1.1 “Applicable Data Law” means all federal, provincial, state, and local laws, statutes, regulations, codes, ordinances, orders, rules, executive orders, regulatory guidance, and industry self-regulations and codes of practice, as amended, applicable to the PetSmart Data, the Agreement, or the parties to the Agreement.
1.2 “Controller” means an entity that, alone or jointly with others, determines the purposes for and means of Processing. “Controller” has the same meaning as “Business,” as that term is defined under Applicable Data Law.
1.3 “Data Subject” means an identified or identifiable person.
1.4 “De-Identified Data” means data that cannot reasonably be used to infer information about, or otherwise be linked to, a Data Subject or as that or similar terms are otherwise defined under Applicable Data Law.
1.5 “PetSmart Data” means, collectively, the following types of data provided to Provider by or on behalf of PetSmart or its affiliates, subsidiaries, customers, users, donors, vendors, contractors, or other third parties, or otherwise accessed by Provider under the Agreement:
1.5.1 “Personal Data” means information that identifies, relates to, describes, is reasonably capable of being associated with or could reasonably be linked, directly or indirectly, to a Data Subject, or as that term or a similar term is otherwise defined under Applicable Data Law.
1.5.2 “Payment Data” means “Cardholder Data” and “Sensitive Authentication Data” (each as defined under the Payment Card Industry Data Security Standard (“PCI DSS”) glossary), and any other payment method data, including bank account numbers.

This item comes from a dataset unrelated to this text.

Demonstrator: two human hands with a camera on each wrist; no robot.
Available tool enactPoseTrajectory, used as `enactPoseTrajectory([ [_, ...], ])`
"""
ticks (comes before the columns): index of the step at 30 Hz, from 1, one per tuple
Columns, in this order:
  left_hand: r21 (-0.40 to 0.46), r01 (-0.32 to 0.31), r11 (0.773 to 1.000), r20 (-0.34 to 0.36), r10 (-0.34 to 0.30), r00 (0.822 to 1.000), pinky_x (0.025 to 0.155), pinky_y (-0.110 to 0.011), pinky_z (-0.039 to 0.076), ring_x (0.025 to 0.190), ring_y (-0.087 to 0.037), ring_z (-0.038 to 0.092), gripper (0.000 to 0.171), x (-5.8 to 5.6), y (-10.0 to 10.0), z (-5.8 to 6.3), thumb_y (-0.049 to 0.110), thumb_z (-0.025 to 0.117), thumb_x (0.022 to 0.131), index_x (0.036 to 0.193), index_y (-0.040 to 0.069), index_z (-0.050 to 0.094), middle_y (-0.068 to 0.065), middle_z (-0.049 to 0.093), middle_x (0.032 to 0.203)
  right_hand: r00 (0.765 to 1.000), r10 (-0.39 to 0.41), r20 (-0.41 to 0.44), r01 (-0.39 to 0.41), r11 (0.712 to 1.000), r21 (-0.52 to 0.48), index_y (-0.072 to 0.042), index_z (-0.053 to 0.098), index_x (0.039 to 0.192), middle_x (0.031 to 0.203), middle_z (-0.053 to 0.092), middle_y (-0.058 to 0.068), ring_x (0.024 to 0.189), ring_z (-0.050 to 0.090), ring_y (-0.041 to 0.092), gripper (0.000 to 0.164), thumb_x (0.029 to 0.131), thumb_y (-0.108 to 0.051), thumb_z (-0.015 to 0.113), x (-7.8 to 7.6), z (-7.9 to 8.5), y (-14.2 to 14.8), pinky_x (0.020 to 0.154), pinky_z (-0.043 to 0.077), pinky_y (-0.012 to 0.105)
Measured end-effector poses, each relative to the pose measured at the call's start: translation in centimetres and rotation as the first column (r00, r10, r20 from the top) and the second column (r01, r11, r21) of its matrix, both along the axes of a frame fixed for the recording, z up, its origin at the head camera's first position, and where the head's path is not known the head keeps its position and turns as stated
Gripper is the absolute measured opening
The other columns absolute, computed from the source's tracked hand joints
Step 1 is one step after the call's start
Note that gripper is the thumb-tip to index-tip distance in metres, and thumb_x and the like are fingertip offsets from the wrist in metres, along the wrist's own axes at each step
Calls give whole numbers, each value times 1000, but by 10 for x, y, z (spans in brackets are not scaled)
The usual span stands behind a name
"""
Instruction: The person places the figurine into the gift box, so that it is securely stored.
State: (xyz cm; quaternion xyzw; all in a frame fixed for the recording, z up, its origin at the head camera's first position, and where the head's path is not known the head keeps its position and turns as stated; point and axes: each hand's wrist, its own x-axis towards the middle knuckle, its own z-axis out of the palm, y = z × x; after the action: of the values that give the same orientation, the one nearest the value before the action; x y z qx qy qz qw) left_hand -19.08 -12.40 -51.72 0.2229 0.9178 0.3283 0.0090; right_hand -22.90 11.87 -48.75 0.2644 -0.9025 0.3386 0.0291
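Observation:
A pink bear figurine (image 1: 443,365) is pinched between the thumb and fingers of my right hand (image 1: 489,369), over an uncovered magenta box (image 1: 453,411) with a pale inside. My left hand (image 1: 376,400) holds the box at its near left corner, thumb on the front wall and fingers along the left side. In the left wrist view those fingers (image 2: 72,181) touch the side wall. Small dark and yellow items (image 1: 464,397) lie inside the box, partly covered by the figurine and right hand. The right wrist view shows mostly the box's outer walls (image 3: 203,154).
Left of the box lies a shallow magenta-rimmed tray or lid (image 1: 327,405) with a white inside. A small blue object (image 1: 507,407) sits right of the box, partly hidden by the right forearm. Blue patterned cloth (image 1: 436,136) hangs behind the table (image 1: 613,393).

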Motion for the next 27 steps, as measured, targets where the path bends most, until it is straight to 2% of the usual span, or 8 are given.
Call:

1.6 “Process” or “Processing” means any operation or set of operations performed on PetSmart Data, including without limitation accessing, collecting, using, storing, transferring, retaining, disclosing, selling, sharing, deleting, and destroying PetSmart Data.
1.7 “Processor” means an individual or entity that Processes PetSmart Data on behalf of a Controller. “Processor” has the same meaning as “Service Provider,” as that term is defined under Applicable Data Law.
1.8 “Provider Systems” means the networks, systems, software, equipment, and premises utilized by or on behalf of Provider to provide the services, deliverables, or products or otherwise for Processing.
1.9 “Security Breach” means (i) deliberate or inadvertent Processing in breach of this DPA; (ii) any misuse or unlawful or accidental loss, destruction, alteration, or unauthorized Processing; (iii) an event where the security of the Provider Systems is compromised, including any instance in which there is any unauthorized access, interference or use of the Provider Systems; or (iv) another event in which Provider otherwise compromises the security, confidentiality, or integrity of PetSmart Data.
1.10 “Vendor Risk Assessment” means the questionnaire PetSmart uses, as updated from time to time, to assess Provider’s security controls, policies, procedures, and other factors, which Provider must complete to PetSmart’s satisfaction before Processing PetSmart Data and from time to time upon PetSmart’s request.